Re: Fwd: Lots of OSDs crashlooping (DRAFT - feedback?)

[Date Prev][Date Next][Thread Prev][Thread Next][Date Index][Thread Index]


Hi Dan,

in several threads I have now seen statements like "Does your cluster have the pglog_hardlimit set?". In this context, I would be grateful if you could shed some light on the following:

1) How do I check that?

There is no equivalent "osd get pglog_hardlimit".

2) What is the recommendation?

In the ceph documentation, the only occurrence of the term pglog_hardlimit are release notes for luminous and mimic, stating (mimic)

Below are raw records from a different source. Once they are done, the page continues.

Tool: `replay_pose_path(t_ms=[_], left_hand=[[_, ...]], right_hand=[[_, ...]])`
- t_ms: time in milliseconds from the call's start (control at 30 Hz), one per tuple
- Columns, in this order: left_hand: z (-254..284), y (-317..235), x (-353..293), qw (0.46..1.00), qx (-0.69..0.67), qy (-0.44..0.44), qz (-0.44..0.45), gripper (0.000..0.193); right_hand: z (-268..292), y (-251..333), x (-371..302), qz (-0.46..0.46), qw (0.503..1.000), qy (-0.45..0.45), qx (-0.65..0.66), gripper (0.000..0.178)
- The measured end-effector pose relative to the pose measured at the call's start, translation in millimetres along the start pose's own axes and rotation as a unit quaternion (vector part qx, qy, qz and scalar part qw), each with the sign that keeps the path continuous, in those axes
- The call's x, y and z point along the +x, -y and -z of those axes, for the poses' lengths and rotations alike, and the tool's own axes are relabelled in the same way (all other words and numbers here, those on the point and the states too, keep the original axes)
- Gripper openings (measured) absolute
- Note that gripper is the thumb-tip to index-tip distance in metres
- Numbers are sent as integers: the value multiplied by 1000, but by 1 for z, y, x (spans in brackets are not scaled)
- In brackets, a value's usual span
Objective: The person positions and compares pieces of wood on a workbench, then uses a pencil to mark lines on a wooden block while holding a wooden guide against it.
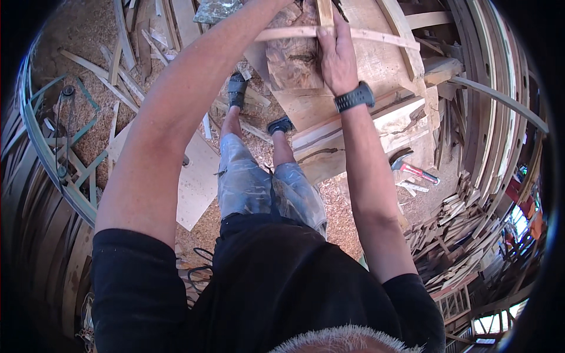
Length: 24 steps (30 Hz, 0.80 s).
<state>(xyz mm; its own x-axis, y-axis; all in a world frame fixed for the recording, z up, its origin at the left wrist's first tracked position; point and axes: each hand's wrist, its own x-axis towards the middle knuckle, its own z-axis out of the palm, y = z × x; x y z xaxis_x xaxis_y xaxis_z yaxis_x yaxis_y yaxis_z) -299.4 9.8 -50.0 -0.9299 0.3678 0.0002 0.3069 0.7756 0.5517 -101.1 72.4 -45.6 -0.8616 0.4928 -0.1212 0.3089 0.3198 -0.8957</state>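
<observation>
My right hand (pixel 339 65), with a dark watch on its wrist, is closed at the crossing of two thin wooden pieces. One is a long pale wooden strip (pixel 388 39) lying crosswise; the other is a shorter wooden strip (pixel 324 13) pointing away from me. Whether the two are joined cannot be made out. Below them lies a rough brown slab of wood (pixel 291 63) with a dark knot. My left forearm (pixel 203 76) reaches up and out past the top edge, so the left hand is cut off.
A pale board (pixel 376 65) lies under the slab. To the right, a hammer (pixel 415 169) with a red handle rests near cracked planks (pixel 400 120). Offcuts (pixel 120 73) litter the sawdust floor at left, beside a green metal frame (pixel 88 132). Stacked wood scraps (pixel 450 229) fill the right.
</observation>
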Motion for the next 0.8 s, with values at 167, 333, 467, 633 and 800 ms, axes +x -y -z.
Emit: replay_pose_path(t_ms=[167,333,467,633,800], left_hand=[[36,15,-3,999,32,-14,21,107],[38,2,-5,999,34,3,23,107],[45,3,-6,999,30,11,30,106],[40,2,-6,999,31,2,25,106],[39,14,-5,998,46,-19,28,103]], right_hand=[[-19,12,-42,64,997,-1,35,60],[-18,10,13,18,999,15,34,63],[-14,21,26,22,987,78,137,67],[-17,31,32,95,987,52,123,57],[-7,31,-33,-26,993,95,66,78]])
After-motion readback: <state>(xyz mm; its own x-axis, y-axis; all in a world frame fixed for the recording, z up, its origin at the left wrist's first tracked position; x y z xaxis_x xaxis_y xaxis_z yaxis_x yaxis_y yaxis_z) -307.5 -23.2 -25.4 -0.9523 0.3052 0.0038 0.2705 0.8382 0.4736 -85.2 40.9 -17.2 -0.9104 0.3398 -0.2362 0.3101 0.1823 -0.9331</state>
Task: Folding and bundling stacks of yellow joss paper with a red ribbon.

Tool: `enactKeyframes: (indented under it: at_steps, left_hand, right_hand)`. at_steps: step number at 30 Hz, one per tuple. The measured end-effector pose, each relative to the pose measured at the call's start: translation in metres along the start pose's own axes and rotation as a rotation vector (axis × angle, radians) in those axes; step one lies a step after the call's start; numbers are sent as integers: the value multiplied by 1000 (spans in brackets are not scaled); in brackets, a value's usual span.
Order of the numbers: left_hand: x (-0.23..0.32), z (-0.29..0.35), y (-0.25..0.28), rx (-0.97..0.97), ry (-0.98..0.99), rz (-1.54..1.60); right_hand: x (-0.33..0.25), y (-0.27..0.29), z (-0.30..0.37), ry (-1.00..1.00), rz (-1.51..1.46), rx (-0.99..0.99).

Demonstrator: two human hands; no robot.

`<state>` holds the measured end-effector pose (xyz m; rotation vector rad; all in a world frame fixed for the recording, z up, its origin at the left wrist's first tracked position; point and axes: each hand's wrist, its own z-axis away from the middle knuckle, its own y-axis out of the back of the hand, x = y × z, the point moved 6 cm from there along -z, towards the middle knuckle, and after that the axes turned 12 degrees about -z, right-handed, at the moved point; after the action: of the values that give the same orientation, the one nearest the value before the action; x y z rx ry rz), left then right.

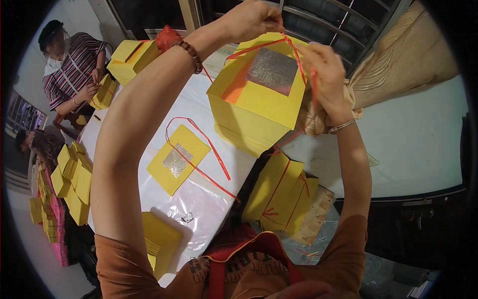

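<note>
A tall stack of yellow joss paper [271, 112] with a silver foil square and an orange patch on top stands at the table's far right edge. Red plastic string [300, 60] runs over its top. Above the stack's far edge, my left hand [255, 21] is closed in a pinch on the string. My right hand [324, 74], a little blurred, is closed at the stack's right corner, with a string end hanging from it. A thinner yellow paper bundle [191, 158] with a silver square lies nearer, a loose red string across it.
Tied yellow bundles [279, 199] sit on a board low at right. More yellow paper [162, 244] is by my left elbow, and several stacks [74, 179] lie at left. A person [74, 74] handles a yellow stack at far left. A curtain [403, 60] hangs at right.
</note>
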<state>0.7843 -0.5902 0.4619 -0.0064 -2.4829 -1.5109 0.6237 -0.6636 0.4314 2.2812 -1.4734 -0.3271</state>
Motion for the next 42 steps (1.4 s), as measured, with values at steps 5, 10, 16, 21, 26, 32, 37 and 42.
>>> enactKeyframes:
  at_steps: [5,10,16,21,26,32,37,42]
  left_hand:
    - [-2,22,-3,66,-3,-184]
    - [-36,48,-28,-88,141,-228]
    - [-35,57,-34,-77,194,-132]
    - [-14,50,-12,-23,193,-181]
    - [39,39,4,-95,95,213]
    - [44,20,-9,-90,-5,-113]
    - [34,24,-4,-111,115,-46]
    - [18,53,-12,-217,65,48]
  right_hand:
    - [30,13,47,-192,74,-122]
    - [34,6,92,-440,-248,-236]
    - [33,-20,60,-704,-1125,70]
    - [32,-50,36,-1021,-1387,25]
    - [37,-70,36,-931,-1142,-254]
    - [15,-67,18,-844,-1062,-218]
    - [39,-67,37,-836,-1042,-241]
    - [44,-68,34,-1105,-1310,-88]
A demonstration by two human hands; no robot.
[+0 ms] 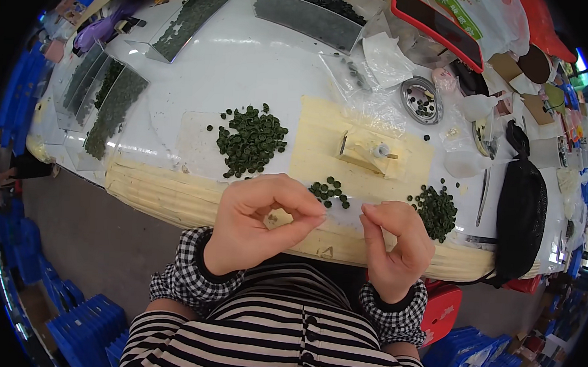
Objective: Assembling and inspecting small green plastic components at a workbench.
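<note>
Printed lettering point(458, 17) on the green strip point(450, 4) of a whitish plastic bag point(500, 29)

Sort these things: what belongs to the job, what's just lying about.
Likely the job's, nearest left hand and right hand:
- large green pile
- small green cluster
- right green pile
- block on yellow sheet

Probably just lying about:
- red-cased phone
- black mesh bag

Widest passage: bare white counter point(206, 79) beyond the large green pile point(251, 141), running up to the grey-sided bin point(309, 21). Narrower gap: yellow sheet point(313, 138) between that pile and the block point(363, 156). Obstructed: block's far side by crumpled clear bag point(372, 113); right by smaller green pile point(435, 213), black mesh bag point(523, 209)
</note>
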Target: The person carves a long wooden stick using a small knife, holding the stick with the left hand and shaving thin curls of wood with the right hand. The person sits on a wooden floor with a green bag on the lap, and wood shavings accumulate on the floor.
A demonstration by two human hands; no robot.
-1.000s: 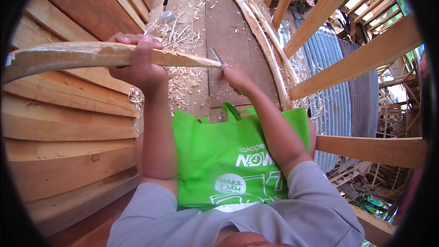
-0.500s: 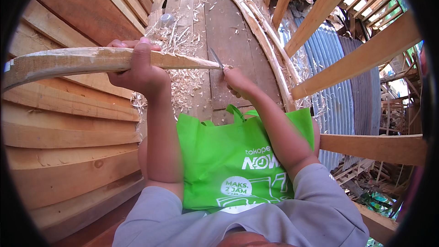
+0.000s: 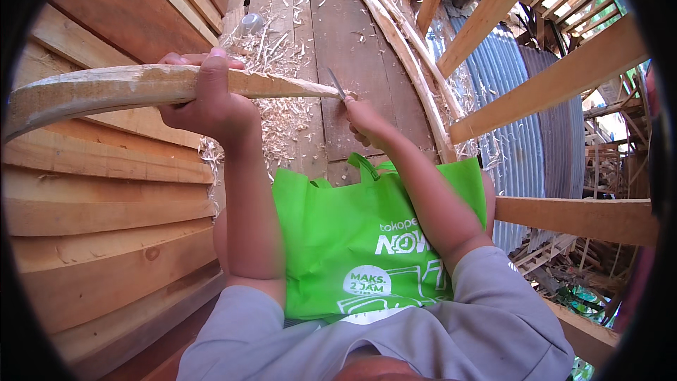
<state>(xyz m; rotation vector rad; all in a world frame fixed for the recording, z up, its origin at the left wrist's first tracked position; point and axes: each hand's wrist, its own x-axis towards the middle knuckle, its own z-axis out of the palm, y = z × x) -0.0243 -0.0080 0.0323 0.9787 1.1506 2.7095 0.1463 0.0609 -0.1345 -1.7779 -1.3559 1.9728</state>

> A flag called pglog_hardlimit has been introduced, which is off by default. Enabling this flag will limit the
> length of the pg log. In order to enable that, the flag must be set by running ceph osd set pglog_hardlimit
> after completely upgrading to 13.2.2. Once the cluster has this flag set, the length of the pg log will be
> capped by a hard limit. Once set, this flag must not be unset anymore. In luminous, this feature was
> introduced in 12.2.11. Users who are running 12.2.11, and want to continue to use this feature, should
> upgrade to 13.2.5 or later.

How do I know if I want to use this feature? I would need a bit of information about pros and cons. Or should one have this enabled in any case? Would be great if you could provide some insight here.

Thanks and best regards,
Frank Schilder
AIT Risø Campus
Bygning 109, rum S14

From: Dan van der Ster <dvanders@xxxxxxxxx>
Sent: 25 January 2022 11:56:38
To: Benjamin Staffin
Cc: Ceph Users; Matthew Wilder; Tara Fly
Subject:  Re: Fwd: Lots of OSDs crashlooping (DRAFT - feedback?)

Hi Benjamin,

Apologies that I can't help for the bluestore issue.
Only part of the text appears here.